In addition to death and death in DeLillo's white noise, Don DeLillo seems to fully focus on the difficult task of living with knowledge of death and death in his novel "White Noise" . Accepting our limited vulnerable existence over time is certainly not a phenomenon unique to a single civilization or historical era. DeLillo is not about discussing the inevitable mortality linking all humans to a wide range of general stroke, but rather the specific (special) of the late 20th century attempting to define self-death and to remake or blur ) I will talk about cultural and psychological mechanisms. Relationship with.

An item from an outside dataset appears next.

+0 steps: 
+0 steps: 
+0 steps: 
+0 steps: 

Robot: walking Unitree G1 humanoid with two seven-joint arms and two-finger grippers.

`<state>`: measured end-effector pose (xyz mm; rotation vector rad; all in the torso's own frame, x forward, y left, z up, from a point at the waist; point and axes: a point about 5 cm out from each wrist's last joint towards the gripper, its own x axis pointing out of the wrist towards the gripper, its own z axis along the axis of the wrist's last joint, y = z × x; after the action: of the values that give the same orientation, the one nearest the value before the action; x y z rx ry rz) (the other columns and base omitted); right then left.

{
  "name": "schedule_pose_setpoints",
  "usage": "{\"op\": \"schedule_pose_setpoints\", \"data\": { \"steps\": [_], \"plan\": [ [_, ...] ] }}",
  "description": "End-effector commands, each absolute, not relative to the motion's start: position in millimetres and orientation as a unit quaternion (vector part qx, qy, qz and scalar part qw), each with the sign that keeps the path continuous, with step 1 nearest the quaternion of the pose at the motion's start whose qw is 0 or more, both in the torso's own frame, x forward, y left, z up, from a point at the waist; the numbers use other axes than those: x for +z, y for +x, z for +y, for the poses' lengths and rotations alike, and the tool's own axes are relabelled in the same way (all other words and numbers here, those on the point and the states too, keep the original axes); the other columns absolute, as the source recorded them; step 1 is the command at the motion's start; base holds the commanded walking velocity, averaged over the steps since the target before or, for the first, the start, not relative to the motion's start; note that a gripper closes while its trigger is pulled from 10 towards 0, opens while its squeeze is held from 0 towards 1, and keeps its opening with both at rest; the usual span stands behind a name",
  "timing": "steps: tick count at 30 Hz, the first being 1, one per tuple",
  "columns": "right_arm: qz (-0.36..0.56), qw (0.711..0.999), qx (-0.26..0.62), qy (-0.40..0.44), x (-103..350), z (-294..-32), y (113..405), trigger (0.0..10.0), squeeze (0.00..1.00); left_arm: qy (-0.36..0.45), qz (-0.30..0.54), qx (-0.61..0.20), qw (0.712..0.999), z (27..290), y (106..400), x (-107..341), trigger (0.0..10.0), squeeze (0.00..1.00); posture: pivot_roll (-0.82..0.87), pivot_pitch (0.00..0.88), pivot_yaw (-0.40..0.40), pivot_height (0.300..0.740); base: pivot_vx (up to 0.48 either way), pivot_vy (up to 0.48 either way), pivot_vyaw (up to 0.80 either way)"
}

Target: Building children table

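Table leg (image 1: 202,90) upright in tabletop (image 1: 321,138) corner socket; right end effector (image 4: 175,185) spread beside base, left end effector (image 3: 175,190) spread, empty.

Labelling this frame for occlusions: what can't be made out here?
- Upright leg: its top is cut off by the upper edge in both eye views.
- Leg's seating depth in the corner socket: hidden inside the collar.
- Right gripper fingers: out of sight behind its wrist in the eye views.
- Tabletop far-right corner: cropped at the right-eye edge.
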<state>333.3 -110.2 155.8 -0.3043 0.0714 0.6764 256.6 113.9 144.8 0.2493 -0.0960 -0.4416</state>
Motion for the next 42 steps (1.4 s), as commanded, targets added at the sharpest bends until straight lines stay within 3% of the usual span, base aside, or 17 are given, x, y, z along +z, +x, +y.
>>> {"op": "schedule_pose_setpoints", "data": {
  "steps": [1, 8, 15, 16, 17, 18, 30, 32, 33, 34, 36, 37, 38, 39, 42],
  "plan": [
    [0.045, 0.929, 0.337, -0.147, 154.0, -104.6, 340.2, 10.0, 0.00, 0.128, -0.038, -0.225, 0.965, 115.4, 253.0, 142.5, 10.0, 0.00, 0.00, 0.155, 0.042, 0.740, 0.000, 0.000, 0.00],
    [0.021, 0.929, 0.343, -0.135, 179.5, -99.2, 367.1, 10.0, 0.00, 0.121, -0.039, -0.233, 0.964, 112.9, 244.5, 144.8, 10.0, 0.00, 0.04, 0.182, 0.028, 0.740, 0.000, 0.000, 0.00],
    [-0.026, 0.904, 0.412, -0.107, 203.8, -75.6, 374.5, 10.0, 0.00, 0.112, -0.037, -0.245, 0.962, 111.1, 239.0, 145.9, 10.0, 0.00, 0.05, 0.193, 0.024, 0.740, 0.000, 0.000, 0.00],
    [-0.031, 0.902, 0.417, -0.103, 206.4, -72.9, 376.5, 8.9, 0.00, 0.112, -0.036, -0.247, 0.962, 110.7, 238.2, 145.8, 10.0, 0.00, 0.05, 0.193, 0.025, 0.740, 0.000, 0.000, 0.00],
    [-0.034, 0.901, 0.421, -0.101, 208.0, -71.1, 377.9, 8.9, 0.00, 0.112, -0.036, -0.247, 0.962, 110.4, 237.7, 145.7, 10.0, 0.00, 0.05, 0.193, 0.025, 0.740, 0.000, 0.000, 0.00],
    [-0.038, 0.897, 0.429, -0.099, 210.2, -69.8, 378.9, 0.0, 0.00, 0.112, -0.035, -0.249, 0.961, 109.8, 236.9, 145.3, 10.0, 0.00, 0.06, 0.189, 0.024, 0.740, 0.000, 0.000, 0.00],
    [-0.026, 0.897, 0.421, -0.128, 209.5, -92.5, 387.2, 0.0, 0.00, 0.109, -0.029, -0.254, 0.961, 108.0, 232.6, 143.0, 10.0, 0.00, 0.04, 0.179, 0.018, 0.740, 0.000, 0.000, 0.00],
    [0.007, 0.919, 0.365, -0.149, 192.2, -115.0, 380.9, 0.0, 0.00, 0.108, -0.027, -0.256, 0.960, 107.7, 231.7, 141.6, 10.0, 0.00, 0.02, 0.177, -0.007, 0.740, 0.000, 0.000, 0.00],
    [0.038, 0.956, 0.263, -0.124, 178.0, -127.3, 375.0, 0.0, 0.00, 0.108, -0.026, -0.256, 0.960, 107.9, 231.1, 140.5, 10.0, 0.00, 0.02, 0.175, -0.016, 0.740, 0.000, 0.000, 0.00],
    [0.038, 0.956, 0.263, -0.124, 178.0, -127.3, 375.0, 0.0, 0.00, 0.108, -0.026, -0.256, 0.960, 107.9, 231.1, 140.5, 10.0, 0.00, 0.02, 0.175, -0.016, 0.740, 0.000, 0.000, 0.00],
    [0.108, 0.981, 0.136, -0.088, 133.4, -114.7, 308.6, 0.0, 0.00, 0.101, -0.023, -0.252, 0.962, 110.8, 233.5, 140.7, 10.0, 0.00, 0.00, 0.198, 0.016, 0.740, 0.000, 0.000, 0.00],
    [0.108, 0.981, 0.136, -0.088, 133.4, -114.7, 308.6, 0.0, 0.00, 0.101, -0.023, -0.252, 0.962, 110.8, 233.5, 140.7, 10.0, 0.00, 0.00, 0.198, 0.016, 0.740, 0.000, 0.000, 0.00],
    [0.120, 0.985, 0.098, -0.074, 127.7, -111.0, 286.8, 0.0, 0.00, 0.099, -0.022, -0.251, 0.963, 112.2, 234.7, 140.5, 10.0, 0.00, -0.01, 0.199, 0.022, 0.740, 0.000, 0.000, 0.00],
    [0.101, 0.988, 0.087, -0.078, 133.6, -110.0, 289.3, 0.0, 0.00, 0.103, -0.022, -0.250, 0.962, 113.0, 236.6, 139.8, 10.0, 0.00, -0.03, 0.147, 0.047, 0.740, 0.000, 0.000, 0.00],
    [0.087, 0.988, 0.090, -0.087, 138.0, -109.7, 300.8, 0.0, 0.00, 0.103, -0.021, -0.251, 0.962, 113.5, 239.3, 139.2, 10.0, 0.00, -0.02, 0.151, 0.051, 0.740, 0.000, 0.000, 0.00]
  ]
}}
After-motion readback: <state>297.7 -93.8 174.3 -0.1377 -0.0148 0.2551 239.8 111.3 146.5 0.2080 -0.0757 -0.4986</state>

Needless to say, all humans die. DeLillo 's novel combines death and the rapid development of the electronic age. For example, consider his explanation of white noise in the next paragraph. "During our sleep, there is a distant and steadfast snore like a dead soul in a dream" (DeLillo 4). The title of the novel, white noise, can be understood as a representative of death. Like white noise, death is a sound that penetrates into the existence of humans. They do not express anything beyond life and activity.
With the publication of the eighth novel "White Noise" in 1985, DeLillo began to rise quickly to become a famous and respected novelist. For DeLillo, White Noise is a major advance in business and art, he won the National Book Fiction Award and became a scholarly classic of modern postmodern novelist. DeLillo and his reputation have not changed as ever. When he was asked to make a speech for the prize, he just said "I can not come here tonight, but thank you for coming."
White Noise is a revolutionary novel by Don DeLillo, awarded the National Book Award in 1985 and pushed to the elite circle of prominent postmodern author. It includes the fear of death among the main characters in surface consumptionism that drowned the United States in the second half of the 20th century. This novel tells the story of a university professor at the school called Jack Gradney, The College-on-Hill. He taught him to live happily with Hitler's studies, the discipline he invented himself, his fifth wife, Barbette, and his four different women's children. During this period, the United States is undergoing a transformation that the country strongly sticks to the material value brought about by unavoidable modernization. Jack and his wife are trapped in an industrialized network.